So yesterday, Tuesday, I took the day off and went to see Doc Teaspoon again, with a view to identifying why my left ear is still whistling like a ten year old trying to nick sweets from a tobacconist. The doctor sent me for another series of tests and concluded that my left ear was perfectly normal, but my right one had mutinied and was filling with fluid. What with the tendonitis in my left foot and my left elbow, life is certainly throwing me a few curveballs of late.
Case in point
The Steviemanse Ice-Sheet has finally retreated, and a trip to and from the front door of the fabulous Chateau Stevie no longer involves moves last seen in the finals of the Winter Olympic figure-skating events. The field of wood shrapnel has also been cleared from the path thanks to three days of 50 mph winds that tore through the State over the weekend. Thus it was that upon my return from Doc Teaspoon's Ear, Nose and Throat facility that I observed that one of the steps on my prized front deck was cracked along half its length.
Suspecting that my farsighted decision to put off applying waterproof stain to the deck for one more year had borne the usual fruit, I looked closer and discovered that the problem was not frost heave. What had happened was that the tree limb that fell off the tree last week during the ice storm had actually crashed down onto the deck. Mrs Stevie confirmed this, although at the time she failed to tell me that, preferring to give me a digest of the situation.
"The tree lost another branch" she had said as I staggered into the house with ankles severely sprained from climbing over the debris on the path.
It seems that the limb had a protruding branch that was just the right size, shape and angle to punch a knot out of the step of the deck. Said knot was tapered, with the wide end pointing up. I probably agonised for minutes over which side of the board to show when I designed and built the deck, and would have selected the side with the larger and more attractive knot pattern if the board had none of the other signature features of wood bought at Home Despot: Crush marks from steel banding, corkscrew warping (often in multiple dimensions), deep rents from overly careless forklifting and so forth.
The whole thing was a beautiful example of the application of wedges, Archimedes style. The tree limb had smashed into the deck and the protruding branch had magnified the force of the contact by many times. This magnified mechanical force had been applied directly to a conical knot in the wood and forced it down and through the board. The wedge-like increase in width of the knot's cross section at any given lateral slice through the wood had acted to stretch the wood length- and width-wise. The grain of the plank, running lengthwise had provided a fault along which the plank could relieve the stress by splitting. A very elegant demonstration of basic applied mechanics.
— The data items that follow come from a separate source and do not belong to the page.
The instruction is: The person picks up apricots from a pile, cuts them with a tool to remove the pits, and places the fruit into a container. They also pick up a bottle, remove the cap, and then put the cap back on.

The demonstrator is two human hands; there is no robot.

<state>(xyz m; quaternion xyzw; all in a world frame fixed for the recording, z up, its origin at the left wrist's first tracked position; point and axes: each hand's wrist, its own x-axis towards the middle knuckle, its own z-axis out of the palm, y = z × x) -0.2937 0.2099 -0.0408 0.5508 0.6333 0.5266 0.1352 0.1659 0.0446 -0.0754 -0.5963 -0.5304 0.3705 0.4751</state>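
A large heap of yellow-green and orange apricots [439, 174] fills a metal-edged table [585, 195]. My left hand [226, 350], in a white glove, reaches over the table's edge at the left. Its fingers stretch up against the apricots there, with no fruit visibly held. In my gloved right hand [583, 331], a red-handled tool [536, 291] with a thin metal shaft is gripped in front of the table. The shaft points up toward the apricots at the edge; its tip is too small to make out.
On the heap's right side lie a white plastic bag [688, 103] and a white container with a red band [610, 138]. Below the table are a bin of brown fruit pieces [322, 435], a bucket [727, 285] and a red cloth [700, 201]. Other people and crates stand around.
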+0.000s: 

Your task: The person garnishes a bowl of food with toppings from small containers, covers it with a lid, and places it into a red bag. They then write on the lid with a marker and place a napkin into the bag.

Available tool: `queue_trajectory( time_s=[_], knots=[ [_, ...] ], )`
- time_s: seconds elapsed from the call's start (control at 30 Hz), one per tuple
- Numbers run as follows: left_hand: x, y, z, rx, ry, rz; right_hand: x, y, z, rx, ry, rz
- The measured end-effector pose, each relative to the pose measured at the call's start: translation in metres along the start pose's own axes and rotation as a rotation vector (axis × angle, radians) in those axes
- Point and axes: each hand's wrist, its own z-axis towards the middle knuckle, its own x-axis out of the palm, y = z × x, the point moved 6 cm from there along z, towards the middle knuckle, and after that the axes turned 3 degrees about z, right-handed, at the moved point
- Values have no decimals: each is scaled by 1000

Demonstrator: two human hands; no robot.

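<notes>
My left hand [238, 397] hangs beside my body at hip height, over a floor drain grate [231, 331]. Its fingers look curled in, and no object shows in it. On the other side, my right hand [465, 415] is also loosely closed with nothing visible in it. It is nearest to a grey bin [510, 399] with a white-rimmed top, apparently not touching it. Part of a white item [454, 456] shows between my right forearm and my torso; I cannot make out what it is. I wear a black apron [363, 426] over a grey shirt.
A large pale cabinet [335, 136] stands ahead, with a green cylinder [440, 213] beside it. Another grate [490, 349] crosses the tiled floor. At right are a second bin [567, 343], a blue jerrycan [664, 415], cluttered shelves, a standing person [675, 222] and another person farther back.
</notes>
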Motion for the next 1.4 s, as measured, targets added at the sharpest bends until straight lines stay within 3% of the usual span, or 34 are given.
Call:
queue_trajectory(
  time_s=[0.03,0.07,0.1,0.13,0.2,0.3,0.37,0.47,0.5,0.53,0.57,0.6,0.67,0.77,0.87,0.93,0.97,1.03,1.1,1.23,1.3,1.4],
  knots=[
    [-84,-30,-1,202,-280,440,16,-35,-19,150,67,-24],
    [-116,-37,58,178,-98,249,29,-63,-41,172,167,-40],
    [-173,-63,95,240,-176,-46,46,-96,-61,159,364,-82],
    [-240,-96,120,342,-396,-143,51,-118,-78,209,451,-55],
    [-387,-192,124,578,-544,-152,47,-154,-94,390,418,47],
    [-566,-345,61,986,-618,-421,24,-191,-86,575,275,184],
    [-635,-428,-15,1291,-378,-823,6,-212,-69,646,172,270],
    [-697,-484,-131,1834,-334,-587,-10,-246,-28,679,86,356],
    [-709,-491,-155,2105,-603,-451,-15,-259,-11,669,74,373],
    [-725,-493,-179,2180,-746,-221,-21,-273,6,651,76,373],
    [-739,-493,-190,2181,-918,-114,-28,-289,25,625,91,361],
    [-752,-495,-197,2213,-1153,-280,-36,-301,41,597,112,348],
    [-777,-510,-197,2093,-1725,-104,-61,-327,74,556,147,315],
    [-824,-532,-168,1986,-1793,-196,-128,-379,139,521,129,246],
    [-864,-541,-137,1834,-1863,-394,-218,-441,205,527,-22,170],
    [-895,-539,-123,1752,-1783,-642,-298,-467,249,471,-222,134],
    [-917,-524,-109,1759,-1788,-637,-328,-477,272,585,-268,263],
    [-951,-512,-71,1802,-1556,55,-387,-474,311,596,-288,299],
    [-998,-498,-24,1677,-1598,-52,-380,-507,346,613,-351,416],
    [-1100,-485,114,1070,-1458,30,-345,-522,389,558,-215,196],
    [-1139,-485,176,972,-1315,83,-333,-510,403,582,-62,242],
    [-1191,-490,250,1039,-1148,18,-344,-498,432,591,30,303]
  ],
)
Perhaps Archimedes himself had formulated his treatises on inclined planes, screws and wedges after almost being brained by a frozen tree, having been inspired in the same manner Isaac Newton is said to have been by a falling apple. How fortunate I was to have been given this insight into a possible mechanism for humanity's progress in basic toolmaking: The observation and adaptation of natural events into man-made equivalents. A true vision of what makes humans, er, human.
I must remember to remain impressed by that in the spring, when I have to fabricate a new step for the bloody deck.